◆ What is required: In the entries below, how many lines hold the string "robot"? Give only the number.

Data records
↓↓↓

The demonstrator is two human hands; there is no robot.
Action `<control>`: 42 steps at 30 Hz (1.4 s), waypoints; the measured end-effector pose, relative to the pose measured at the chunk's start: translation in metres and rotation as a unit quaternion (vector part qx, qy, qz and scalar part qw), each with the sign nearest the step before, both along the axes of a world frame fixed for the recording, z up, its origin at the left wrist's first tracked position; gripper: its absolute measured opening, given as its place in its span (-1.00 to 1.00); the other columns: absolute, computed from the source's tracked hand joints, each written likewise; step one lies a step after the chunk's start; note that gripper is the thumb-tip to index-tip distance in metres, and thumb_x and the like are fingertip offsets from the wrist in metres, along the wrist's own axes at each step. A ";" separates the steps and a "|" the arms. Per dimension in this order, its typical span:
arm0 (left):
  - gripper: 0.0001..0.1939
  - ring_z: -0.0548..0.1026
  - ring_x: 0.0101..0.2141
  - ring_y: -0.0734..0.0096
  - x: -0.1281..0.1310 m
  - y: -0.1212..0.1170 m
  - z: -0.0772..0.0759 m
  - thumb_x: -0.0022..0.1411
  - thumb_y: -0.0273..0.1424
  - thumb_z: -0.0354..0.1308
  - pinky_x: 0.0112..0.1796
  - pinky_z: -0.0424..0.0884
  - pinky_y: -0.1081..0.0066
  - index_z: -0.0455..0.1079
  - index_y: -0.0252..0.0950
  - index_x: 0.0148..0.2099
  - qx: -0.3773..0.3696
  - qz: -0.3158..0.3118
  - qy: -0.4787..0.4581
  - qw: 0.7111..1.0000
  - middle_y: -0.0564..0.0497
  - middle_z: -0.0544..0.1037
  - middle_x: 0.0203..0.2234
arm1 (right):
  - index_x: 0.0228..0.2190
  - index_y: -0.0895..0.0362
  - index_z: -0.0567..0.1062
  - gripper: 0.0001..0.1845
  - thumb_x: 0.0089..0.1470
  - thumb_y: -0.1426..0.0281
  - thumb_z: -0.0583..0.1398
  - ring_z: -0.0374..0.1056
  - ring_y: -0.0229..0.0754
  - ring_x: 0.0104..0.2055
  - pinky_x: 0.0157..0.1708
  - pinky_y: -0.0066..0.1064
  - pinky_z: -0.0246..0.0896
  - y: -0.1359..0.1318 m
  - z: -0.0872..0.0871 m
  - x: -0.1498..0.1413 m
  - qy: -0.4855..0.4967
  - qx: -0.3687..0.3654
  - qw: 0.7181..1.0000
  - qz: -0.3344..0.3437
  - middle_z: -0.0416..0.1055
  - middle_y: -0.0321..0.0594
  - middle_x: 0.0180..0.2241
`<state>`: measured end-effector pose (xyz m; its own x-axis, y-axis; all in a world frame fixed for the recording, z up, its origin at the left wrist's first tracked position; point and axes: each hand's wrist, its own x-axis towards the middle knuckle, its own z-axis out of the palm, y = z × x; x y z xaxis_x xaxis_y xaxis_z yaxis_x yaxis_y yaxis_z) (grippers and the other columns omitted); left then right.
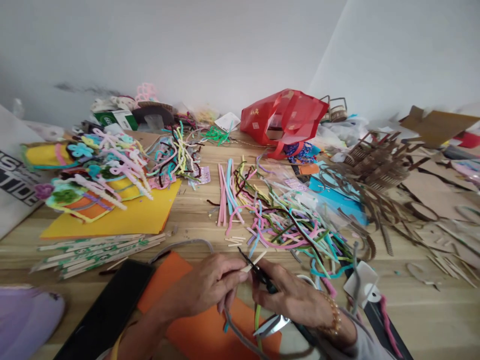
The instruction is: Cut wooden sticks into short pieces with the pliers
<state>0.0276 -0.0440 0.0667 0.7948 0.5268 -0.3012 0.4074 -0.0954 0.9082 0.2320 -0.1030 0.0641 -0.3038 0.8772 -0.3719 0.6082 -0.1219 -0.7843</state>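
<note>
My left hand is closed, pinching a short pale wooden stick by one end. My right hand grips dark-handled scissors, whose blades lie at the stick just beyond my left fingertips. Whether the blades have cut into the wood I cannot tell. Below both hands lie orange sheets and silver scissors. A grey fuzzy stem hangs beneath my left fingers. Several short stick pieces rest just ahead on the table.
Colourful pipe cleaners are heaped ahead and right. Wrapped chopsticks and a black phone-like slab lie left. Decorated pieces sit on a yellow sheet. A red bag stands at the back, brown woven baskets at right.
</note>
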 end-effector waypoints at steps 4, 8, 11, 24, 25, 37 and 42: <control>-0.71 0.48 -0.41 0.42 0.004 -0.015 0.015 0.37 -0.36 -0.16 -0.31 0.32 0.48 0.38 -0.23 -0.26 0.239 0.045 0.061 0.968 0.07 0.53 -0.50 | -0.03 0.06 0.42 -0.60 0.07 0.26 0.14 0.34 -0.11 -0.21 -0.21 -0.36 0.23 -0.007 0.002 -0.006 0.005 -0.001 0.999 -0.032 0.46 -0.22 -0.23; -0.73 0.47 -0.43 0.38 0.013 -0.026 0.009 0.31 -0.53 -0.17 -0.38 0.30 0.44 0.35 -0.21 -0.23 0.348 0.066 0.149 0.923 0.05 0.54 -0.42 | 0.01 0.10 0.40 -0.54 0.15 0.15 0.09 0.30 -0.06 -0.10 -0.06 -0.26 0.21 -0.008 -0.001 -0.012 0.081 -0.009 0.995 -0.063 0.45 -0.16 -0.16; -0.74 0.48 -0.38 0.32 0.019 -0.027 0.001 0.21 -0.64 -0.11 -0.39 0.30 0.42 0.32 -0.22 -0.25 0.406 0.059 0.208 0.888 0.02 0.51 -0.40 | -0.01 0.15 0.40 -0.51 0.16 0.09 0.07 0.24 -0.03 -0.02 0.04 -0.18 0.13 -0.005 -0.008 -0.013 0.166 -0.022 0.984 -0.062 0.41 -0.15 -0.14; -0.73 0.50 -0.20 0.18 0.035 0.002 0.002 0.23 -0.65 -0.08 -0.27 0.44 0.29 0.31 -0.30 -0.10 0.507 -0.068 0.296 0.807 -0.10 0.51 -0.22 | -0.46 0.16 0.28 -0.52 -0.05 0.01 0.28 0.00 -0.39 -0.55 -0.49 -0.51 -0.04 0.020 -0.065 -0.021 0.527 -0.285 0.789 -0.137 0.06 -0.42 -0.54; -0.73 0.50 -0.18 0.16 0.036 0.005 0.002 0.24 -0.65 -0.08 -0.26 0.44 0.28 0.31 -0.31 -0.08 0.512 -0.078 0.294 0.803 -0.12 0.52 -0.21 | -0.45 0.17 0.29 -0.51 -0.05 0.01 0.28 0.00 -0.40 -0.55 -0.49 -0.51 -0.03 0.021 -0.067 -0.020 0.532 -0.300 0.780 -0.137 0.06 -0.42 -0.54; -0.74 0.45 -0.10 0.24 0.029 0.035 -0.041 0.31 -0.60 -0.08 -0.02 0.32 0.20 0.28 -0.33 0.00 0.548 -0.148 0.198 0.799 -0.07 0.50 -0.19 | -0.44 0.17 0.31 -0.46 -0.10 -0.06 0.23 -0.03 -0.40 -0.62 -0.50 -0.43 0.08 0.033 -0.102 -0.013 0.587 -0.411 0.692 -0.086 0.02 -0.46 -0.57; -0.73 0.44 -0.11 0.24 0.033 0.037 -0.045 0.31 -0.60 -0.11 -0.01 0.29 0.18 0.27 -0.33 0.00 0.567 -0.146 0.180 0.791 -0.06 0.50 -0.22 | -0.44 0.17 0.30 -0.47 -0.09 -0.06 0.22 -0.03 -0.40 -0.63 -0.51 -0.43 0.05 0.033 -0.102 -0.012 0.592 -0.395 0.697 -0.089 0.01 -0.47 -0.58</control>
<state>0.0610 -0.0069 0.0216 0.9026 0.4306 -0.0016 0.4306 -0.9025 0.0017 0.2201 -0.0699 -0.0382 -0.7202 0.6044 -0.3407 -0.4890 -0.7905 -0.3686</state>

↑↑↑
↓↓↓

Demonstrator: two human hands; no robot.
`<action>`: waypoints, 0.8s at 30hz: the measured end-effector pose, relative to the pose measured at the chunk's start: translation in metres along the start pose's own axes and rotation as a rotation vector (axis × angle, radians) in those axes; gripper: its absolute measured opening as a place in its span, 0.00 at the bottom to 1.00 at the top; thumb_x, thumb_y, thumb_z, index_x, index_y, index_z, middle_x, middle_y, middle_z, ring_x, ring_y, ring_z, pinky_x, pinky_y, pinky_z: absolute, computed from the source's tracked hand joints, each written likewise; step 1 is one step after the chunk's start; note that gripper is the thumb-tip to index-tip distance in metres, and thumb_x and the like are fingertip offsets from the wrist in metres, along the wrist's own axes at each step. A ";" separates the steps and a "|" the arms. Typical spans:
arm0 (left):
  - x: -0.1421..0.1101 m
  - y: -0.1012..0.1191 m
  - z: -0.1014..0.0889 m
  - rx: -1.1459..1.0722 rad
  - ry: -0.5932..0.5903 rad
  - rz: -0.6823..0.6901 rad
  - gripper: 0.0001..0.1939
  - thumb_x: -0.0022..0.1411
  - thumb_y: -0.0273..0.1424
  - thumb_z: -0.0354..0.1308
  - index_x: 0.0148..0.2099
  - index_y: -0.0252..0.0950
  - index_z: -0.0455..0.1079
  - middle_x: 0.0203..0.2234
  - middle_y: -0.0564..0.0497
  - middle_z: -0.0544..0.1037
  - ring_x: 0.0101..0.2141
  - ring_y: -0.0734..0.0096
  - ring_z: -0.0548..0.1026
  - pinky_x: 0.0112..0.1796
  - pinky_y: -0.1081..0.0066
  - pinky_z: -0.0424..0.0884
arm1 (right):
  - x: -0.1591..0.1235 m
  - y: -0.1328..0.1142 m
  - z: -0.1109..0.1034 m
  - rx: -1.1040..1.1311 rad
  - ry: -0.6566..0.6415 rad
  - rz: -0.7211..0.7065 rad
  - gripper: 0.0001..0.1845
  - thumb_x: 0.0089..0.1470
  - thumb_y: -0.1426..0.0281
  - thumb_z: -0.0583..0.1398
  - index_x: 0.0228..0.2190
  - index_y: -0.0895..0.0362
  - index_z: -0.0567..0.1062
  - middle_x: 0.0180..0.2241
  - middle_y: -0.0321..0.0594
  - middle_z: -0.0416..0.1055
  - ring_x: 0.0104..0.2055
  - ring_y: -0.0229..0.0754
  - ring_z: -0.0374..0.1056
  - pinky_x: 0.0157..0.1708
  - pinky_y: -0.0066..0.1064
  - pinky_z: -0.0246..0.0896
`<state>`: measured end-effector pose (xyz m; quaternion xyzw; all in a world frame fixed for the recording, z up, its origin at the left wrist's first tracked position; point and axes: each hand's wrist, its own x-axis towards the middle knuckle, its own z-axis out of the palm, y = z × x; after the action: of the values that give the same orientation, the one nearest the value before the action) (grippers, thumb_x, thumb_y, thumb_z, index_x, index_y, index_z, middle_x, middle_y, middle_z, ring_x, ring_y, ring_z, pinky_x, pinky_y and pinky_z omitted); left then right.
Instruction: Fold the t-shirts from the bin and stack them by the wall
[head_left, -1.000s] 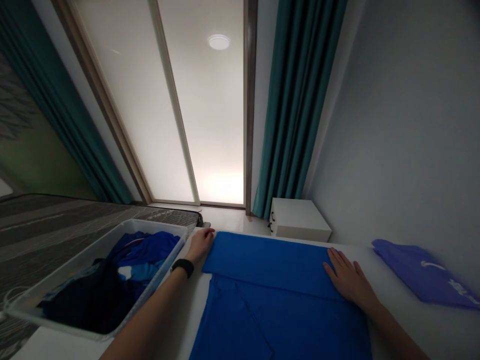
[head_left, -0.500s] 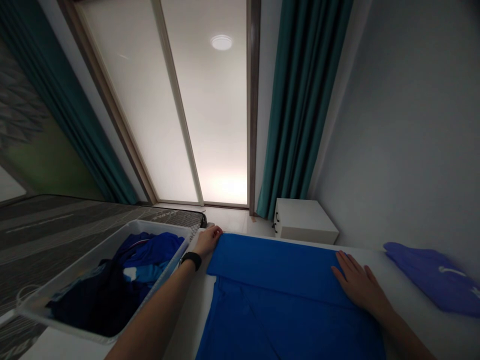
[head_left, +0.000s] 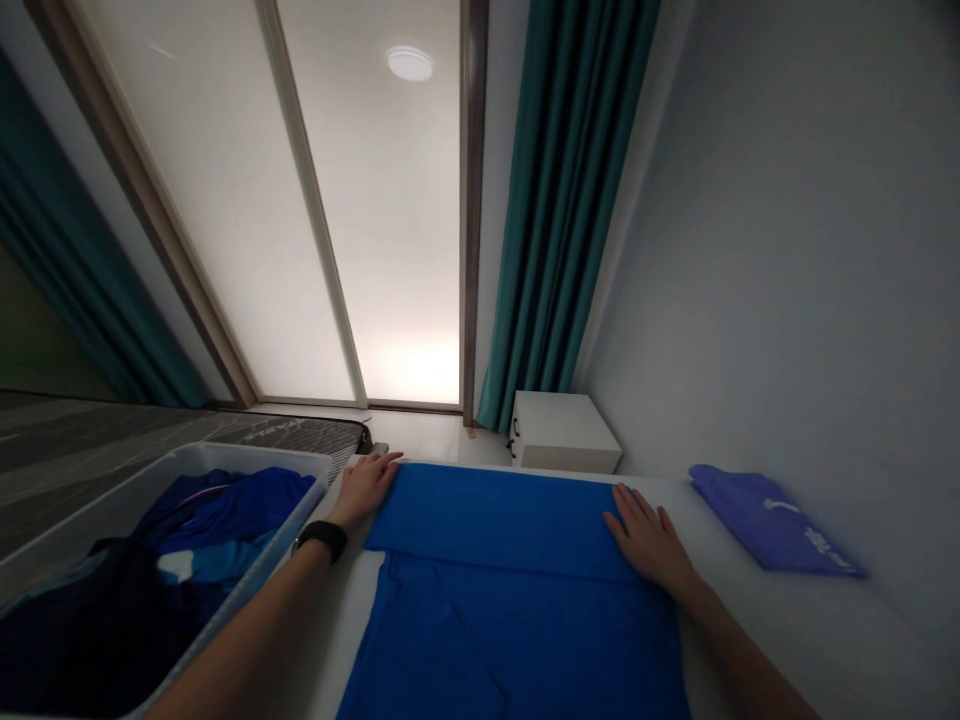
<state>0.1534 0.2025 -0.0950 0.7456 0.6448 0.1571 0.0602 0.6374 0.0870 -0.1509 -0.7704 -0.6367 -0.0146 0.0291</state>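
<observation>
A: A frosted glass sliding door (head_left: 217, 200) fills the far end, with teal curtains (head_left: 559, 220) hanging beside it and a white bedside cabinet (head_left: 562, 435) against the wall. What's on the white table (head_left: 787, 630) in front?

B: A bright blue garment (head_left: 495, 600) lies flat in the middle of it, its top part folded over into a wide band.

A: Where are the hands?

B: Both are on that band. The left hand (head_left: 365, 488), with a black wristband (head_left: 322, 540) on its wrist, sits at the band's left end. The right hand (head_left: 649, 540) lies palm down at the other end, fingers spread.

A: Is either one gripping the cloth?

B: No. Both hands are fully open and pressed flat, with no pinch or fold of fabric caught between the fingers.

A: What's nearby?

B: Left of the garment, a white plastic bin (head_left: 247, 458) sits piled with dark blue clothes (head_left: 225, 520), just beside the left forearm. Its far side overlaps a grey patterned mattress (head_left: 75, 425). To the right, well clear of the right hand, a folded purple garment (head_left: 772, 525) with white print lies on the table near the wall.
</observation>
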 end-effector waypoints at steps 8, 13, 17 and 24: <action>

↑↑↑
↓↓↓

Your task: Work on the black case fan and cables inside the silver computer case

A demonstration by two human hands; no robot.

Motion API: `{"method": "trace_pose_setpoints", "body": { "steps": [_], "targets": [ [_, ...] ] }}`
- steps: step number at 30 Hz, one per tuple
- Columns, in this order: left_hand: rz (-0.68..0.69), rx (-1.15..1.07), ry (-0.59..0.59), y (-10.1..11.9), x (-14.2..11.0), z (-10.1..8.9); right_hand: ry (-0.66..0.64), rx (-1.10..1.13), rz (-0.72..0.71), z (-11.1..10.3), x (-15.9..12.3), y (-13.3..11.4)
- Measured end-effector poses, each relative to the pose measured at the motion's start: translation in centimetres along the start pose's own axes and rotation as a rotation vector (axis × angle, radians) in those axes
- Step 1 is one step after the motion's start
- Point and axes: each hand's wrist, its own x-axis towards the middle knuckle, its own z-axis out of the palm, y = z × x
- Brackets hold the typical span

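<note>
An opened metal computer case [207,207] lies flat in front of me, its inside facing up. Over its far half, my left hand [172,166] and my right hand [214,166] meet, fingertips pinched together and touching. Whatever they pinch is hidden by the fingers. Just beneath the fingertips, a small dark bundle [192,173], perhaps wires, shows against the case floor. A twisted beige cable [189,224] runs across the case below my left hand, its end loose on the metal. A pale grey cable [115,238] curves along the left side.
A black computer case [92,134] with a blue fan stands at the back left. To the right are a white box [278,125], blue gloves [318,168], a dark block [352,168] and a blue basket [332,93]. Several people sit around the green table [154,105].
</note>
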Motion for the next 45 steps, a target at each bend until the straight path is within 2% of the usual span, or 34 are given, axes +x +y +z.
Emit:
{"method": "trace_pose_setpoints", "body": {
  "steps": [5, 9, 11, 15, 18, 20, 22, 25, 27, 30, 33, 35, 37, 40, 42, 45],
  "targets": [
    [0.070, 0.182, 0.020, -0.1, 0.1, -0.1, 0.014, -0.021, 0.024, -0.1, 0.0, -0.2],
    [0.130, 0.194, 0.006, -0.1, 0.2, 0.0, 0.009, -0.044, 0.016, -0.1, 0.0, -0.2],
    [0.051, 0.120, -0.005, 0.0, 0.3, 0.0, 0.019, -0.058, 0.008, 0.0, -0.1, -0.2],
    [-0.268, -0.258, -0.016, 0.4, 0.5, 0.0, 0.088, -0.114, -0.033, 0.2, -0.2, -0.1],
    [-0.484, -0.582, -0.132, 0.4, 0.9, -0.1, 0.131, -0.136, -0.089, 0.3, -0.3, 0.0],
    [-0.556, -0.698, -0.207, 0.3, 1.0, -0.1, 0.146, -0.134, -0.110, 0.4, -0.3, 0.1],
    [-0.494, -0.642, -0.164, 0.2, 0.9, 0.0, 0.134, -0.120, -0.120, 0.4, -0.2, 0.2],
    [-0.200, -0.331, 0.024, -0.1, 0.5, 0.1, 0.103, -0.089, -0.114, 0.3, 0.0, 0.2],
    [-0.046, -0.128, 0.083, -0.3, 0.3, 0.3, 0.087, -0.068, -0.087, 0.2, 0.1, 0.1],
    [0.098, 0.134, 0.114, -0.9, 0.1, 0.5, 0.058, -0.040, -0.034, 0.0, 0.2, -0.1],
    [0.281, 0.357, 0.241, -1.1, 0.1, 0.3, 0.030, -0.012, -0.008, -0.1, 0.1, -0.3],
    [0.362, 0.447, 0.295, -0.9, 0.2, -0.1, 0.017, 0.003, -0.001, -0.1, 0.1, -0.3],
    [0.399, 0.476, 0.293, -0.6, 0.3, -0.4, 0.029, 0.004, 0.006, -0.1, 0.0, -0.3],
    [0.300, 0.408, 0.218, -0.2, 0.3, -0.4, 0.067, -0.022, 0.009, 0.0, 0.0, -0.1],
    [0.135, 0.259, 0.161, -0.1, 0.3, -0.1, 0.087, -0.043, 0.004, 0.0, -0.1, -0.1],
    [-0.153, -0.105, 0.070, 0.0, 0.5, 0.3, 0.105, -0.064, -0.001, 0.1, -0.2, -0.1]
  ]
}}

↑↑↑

◆ Result for this task: 3